ガーデンメイカー信長② 信長の庭園思想
季節と時節でつづる戦国おりおり第466回
小牧山城の主郭付近に枯山水と考えられる庭園がしつらえられていたというのは、非常に興味深い新発見です。なにしろ、織田信長という人物の思想に大きく関係している可能性が非常に高いのですから。

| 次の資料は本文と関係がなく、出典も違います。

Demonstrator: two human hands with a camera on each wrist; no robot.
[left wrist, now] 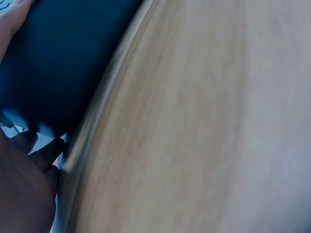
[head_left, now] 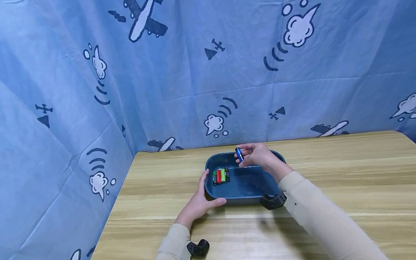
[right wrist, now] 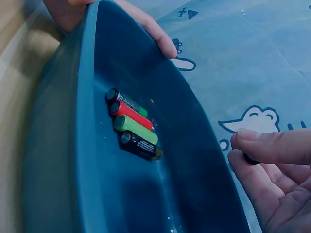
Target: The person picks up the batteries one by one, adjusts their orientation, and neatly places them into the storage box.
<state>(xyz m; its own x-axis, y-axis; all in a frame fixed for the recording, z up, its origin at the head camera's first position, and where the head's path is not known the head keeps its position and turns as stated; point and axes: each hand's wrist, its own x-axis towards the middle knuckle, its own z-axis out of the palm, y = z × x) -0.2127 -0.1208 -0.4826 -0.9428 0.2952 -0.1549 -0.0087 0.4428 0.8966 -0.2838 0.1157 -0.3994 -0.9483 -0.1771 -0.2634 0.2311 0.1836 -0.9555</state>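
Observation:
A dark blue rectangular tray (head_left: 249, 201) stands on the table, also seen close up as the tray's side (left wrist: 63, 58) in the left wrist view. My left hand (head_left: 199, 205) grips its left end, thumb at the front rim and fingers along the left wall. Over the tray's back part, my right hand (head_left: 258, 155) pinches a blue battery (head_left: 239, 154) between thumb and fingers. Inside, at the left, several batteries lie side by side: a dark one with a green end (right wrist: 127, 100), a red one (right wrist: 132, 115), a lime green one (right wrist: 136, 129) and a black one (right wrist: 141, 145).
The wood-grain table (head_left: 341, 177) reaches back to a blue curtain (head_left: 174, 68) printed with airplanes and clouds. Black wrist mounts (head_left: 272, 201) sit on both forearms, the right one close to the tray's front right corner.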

枯山水というのは、禅宗寺院や古くからの城館にも採用された庭園形式ですが、水を使わず小石・砂と石で海や山、島を表現する手法です。元々は池や滝をあしらって造られた本格的な庭園を、抽象的に再現したという感じでしょうか。 古代中国では池の中に築山(假山)をきずき、伝説の不老長寿の仙境・蓬莱島になぞらえて帝王の支配する永遠の世界というものを王権の象徴としました。そこから派生した枯山水というのも表現するものは基本的に同じで、信長の場合この枯山水が好きだったものか、小牧山城の次の本拠地となる岐阜城の居館跡でも玉石を敷き詰めた枯山水らしい痕跡が発掘されています。
彼は岐阜城の主となった翌々永禄12年(1569)には京で将軍・足利義昭のために二条御所(二条古城)を築きますが、このときは枯山水ではなく池泉式の庭園を造らせました。川水を引き込んで池をつくり、築山を盛り、あちこちから名石を集めて来て、特に「藤戸石」という大石を「御庭に立置かるべき」と、立石にすべく、自ら指揮して賑やかに引かせて運び入れています。彼自身、造園についてはかなりこだわりがあって意欲的だったのです。
安土城の場合はそういう発見はありませんが、文献によって城の天主と山内の摠見寺に「盆山(盆石)」が安置されていたことが分かっています。盆山というのは盆の上に砂を敷き、石を置いたミニチュア版の枯山水ですね。
信長のこういう嗜好が、彼のどういう世界観から来ているのかを考察するのは、心理学的にもとても面白いと思います。